Marywood’s oldest building just got a little cooler


Photo credit/ Briana Ryan

The updates to the first floor classrooms come nearly 10 years after the classrooms on the second floor got air conditioning during previous renovations.

Cheyenne Amick, Contributor

A new cooling system was installed in the Liberal Arts Center (LAC), Marywood University’s oldest building, bringing air conditioning to first floor classrooms this summer.

The project was part of a campus-wide decentralization project that involved upgrades to heating and cooling systems in several campus buildings.

According to Wendy Yankelitis, director of Buildings and Grounds, the total cost of the decentralization project was approximately $12 million.

According to Yankelitis, who oversaw the air conditioning project, the timing was right for the upgrade to the first floor of LAC “from a cost-effective standpoint.” That’s because the project coincided with the decentralization project, which required new heating lines to be run through the first-floor classrooms.

Yankelitis said most of the work was done above the ceiling, so the integrity of the building remained intact. The timing also coincided with the campus closure due to COVID-19, which meant that there was no disruption to classes while the work was being completed.

The LAC was constructed in 1922 and dedicated two years later in 1924. The murals decorating the Rotunda were added in 1937. It has taken nearly 100 years for the entire building to include a cooling system.

Currently, the LAC is home to classrooms and offices for departments including Admissions and Financial Aid. In the past, the building has housed a myriad of spaces including an art gallery, a coffee shop and various laboratories.

The updates to the first floor classrooms come nearly 10 years after the classrooms on the second floor got air conditioning during previous renovations.

To complete the project, Marywood entered into an “energy-saving contract” with Honeywell. The contract, which Yankelitis estimates has a 10-year payback period, guarantees at least a $500,000 energy cost savings each year. The energy savings realized makes the air conditioning project essentially self-funded, she said.

Dr.
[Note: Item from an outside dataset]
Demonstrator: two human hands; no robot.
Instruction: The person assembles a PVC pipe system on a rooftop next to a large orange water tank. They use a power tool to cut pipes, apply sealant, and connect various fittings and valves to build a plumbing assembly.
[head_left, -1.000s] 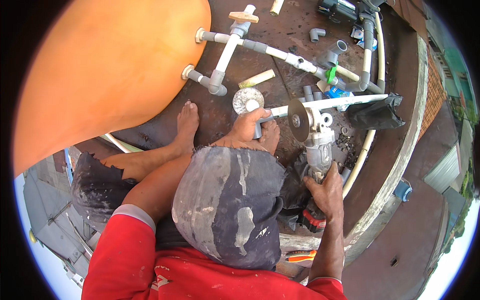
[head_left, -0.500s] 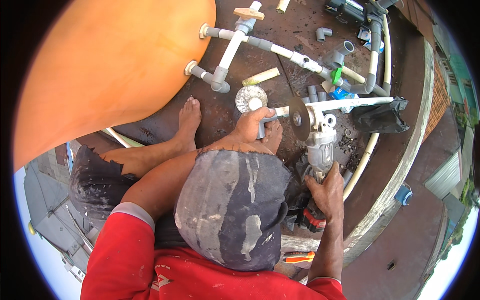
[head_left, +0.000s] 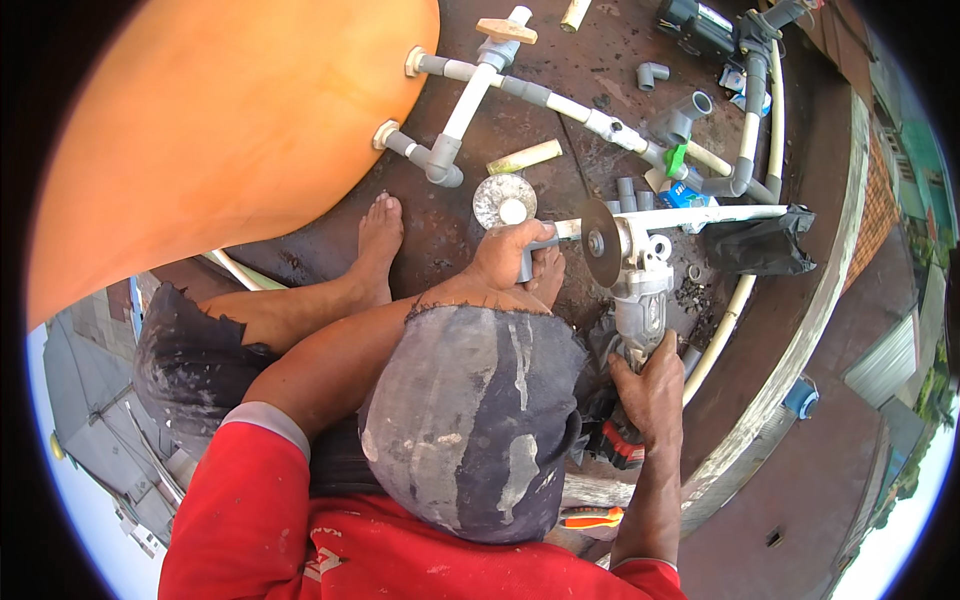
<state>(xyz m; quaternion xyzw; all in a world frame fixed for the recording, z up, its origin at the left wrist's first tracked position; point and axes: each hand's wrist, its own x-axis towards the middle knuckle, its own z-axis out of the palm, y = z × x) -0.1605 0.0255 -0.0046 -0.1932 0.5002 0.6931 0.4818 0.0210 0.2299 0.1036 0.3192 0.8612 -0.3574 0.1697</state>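
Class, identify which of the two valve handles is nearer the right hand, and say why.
The green handle, by the blue packet; the tan handle sits farther from the right hand, near the orange tank.

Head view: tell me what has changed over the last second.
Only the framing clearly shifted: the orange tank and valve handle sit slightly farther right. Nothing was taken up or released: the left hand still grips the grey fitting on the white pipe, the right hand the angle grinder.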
Erin Sadlack, professor of English, has taught in both first and second floor classrooms during her 16 years of teaching. Sadlack said she has witnessed firsthand what it is like in those classrooms during the warmer months of the year.

“You could see the students wilting at their desks and struggling to learn,” said Sadlack. “I am really excited about what that [the addition of air conditioning] is going to mean because it’s a more comfortable learning environment.”

Sadlack said that having an environment where students can be engaged intellectually and learn without the added pressure of trying to focus in the heat will be wonderful.

Paige Bell, a senior speech-language pathology major, said the heat was almost always a point brought up by a student or professor during classes.

“It wasn’t too hard to focus, but it was more distracting than being in a classroom that wasn’t hot,” said Bell. “It [the heat] was definitely uncomfortable and made class less enjoyable.”